Spotify could be one of those undervalued companies. Its proponents could argue the company will not only disrupt the existing music market, it will make the market large enough to merit an $8 billion valuation. “The idea is people are valuing these companies, in hot spaces like music, based on markets these companies are building as opposed to their cash flow today,” adds Wolff. “That always lends itself to aggressive valuations.” He believes Spotify and its competitor Deezer should get credit for convincing fans to pay for streaming. Spotify in particular converts about 35 percent of its free users. “[A] five percent conversion rate on freemium is generally considered good,” says Wolff.
These sky-high valuations aren’t based on a company’s current financials. “They can be profitable if they want to,” adds Santosh Rao, head of research at Manhattan Venture Partners, which valued Spotify at $5.7 billion a year ago. “Right now they’re investing.” And why not? Rao believes the market is sending messages to mobile-first companies like Spotify that growth is more important than profitability. This strategy routinely receives criticism within the music industry from people that want Spotify to better compensate the creators behind the music. But in purely financial terms, the strategy could pay off soon. Rao forecasts Spotify will reach profitability in late 2017 or early 2019.
Spotify and competing subscription service Deezer, which just announced $109 million in new funding, are just two of thousands of companies to take advantage of readily available capital. Last year, global funding for venture-backed companies grew to $128.5 billion (from $89.4 billion in 2014) and more than doubled the $50.2 billion spent in 2013. In the United States, total funding jumped to $72.4 billion from $57.4 billion.

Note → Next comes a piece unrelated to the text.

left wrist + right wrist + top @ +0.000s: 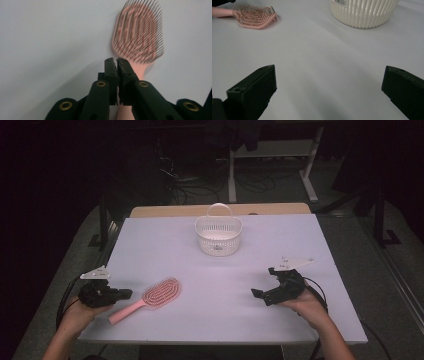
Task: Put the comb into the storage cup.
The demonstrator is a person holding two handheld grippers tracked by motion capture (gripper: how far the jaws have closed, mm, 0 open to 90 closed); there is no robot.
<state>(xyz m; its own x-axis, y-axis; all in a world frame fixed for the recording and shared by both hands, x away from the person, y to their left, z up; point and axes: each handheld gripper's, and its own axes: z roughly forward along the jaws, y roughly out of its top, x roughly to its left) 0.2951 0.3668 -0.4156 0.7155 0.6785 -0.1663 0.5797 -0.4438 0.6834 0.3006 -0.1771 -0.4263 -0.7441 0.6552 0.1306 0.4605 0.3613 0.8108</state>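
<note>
Pink plastic hairbrush (150,298) flat on bench (220,270): likely light, stiff; handle best hold. Left gripper (117,62) jaws together above handle, right gripper (263,282) jaws apart.

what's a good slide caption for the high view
Two hand-held grippers, left shut and right open, flank a pink brush on a white table, basket beyond.

A pale table (310,240) stands lit in a dark room. At 12 o'clock, cables (200,185) sprawl on grey floor (350,215) between white desk legs (310,170).
</note>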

Runaway funding has lost momentum, however. After more than tripling in the previous three years, global venture funding fell to $27.2 billion in the fourth quarter of last year, the lowest level since the third quarter of 2013 and 30 percent lower than the third quarter of 2015. Funding in North America followed the same trend. It’s probably not a coincidence these declines occurred as bubble fears spiked and tech unicorns were being put on death watch.
Yet for every Spotify or Deezer or even SoundCloud, which just raised $32 million in debt funding, there are dozens, if not hundreds, of smaller digital music startups looking for capital. These budding companies won’t be immune from the problems at larger companies, says Jon Vanhala, a former digital music executive now with Crossfade Partners. “It gets a little a bad at the top, worse at the bottom. That’s always been the case.”
A slowdown in music investments would come at a bad time. The streaming marketplace is rather established at this point. Spotify is one of a handful of standalone streaming companies competing with Apple, Google and Amazon. New market entrants — successful ones, at least — are unlikely. That said, there are a variety of segments, from live music to virtual reality, that need funding to adapt and evolve. There’s ample room left for business-to-business services that improve how music fans find concerts, buy merchandise and concessions at venues, and receive information within that environment. Virtual reality can offer an entirely new way of experiencing music. The industry should be thinking about life after streaming.
The current market and investment slowdown doesn’t mean innovation will greatly suffer. Less of the easy money that drove valuations skyward will merely separate the good company from the mediocre one. One digital music investor, who asked not to be named, says funding will continue in a correction — for the right companies:
“High quality can always find financing.”